Quest to the OS: Java Native MemoryApril 08, 2022
As developers we want to spend most time on new features and improvements, providing value to our users or customers. However, all software inevitably contains bugs and other defects. A lot can be done to catch defects before software reaches production (something Picnic’s automated fulfillment center team has previously written about) but some defects are likely to go undetected until the software is in the hands of users.
One such case happened when Picnic’s Distribution Systems team started to get notified that one of its deployments, the Fulfillment Service, was regularly killed and restarted by our Kubernetes cluster. This particular deployment houses many of the planning algorithms employed by Picnic, such as its truck scheduling algorithm.
Luckily we have a broad range of monitoring and observability tools set up across Picnic. After a quick peek at our dashboards we noticed the offending deployment showed continuously growing memory usage, eventually hitting its 6GB limit causing it to be killed.

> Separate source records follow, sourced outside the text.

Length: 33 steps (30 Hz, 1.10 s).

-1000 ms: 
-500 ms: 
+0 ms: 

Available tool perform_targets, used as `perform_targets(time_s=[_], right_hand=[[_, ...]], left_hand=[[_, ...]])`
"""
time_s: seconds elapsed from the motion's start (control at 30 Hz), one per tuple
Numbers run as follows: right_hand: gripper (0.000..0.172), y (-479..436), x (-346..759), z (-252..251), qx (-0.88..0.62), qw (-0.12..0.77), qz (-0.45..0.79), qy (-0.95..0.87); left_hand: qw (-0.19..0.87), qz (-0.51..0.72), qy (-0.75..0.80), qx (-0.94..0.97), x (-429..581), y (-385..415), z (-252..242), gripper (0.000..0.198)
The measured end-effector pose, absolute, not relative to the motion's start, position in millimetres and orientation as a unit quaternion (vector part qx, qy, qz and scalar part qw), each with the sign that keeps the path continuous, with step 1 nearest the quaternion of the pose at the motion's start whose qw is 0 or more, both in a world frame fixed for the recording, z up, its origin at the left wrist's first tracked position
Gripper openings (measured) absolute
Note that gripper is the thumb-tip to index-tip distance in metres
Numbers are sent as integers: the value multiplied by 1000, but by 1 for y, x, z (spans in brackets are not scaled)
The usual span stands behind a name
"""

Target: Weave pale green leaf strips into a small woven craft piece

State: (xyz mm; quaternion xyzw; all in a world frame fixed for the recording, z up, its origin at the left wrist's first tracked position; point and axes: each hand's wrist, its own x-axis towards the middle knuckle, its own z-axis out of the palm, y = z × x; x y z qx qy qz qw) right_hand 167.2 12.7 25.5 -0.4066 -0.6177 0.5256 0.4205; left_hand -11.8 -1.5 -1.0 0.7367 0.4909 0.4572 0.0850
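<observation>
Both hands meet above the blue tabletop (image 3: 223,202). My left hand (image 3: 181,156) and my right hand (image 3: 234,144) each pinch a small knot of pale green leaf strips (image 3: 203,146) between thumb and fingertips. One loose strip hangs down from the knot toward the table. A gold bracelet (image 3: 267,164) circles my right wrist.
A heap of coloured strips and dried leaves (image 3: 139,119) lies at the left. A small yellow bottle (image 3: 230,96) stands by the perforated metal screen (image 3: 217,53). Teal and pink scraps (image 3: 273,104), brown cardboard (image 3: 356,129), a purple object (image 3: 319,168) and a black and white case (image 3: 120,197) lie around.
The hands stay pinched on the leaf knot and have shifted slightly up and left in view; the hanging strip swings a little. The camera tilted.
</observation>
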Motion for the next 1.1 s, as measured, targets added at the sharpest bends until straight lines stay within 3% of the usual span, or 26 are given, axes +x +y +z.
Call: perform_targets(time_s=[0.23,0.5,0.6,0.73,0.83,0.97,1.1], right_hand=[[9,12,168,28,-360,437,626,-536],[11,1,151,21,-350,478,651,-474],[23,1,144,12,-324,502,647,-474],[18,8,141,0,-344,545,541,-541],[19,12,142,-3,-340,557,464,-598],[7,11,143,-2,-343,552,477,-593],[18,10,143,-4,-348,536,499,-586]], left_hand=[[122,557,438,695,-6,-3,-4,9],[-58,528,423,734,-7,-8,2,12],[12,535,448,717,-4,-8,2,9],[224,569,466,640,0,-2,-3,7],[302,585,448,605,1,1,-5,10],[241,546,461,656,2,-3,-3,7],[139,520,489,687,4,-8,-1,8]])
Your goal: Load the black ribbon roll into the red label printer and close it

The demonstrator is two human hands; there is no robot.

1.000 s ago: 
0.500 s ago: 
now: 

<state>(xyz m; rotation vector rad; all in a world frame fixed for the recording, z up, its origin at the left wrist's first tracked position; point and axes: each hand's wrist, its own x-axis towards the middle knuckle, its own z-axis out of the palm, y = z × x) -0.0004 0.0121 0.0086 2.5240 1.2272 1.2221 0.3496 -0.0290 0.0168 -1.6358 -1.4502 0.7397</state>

This scenario is indicative of a memory leak, when resources consuming system memory are allocated but never released. Developers dread such problems, because they’re often tricky to reproduce and resolve. Not easily scared, we launched an investigation into what we assumed to be a memory leak. But after digging into the source of the problem, it turns out this behavior was not a memory leak, or at least not in the conventional sense.
To understand this, we need to embark on a quest into the concept of Java native memory. In this case, we define native memory as an umbrella term for all the memory requested by the JVM from the OS. The JVM can request this memory in a number of ways. We’ll explore each way, reaching progressively lower levels until we get to the core of the Fulfillment Service’s memory problems.
Level 1: Heap
The heap is a JVM construct for memory management. Because of the heap and garbage collection developers don’t have to perform memory allocations themselves. It is backed by physical memory requested from the OS by the JVM. The heap expands automatically based on the application’s needs. However, it is bounded by a minimum and maximum size, specified through the JVM’s
-Xmx options respectively.
In the case of the Fulfillment Service,
-Xmx is set to 4GB, so the heap alone should never exceed our 6GB container limit. This already rules out that the heap is solely responsible. But more interestingly, our dashboard reports only about 2.5GB of heap usage while the Fulfillment Service’s container is already consuming 6GB.
Having determined that Java is the only process running in our container we concluded there must be more to this problem and continued our quest.
Level 2: Off-heap
Any memory the JVM uses besides the heap is considered off-heap. There are a few categories of native memory that the JVM can track by default, such as memory used by the garbage collector, thread stacks, loaded classes, and more. To enable JVM native memory tracking we simply pass it the
-XX:NativeMemoryTracking=detail flag, after which running
jcmd 1 VM.native_memory (where 1 is our Java process ID) reports all native memory allocations known by the JVM.
Conveniently, our monitoring also tracks all off-heap memory known to the JVM.
However, combining the heap and off-heap memory usage is still far from the 6GB limit. It turns out that there are various cases in which the JVM can allocate native memory without tracking it, taking us to the next level of this quest.
Level 3: Direct Buffers
One specific source of native memory allocations not tracked by JVM native memory tracking is direct byte buffers. Java NIO exposes the possibility to allocate blocks of native memory that can be used by applications for any purpose. The advantage of using direct buffers instead of, for example, byte arrays is that they can be used in lower level operations (like writing to a socket) directly without costly conversion.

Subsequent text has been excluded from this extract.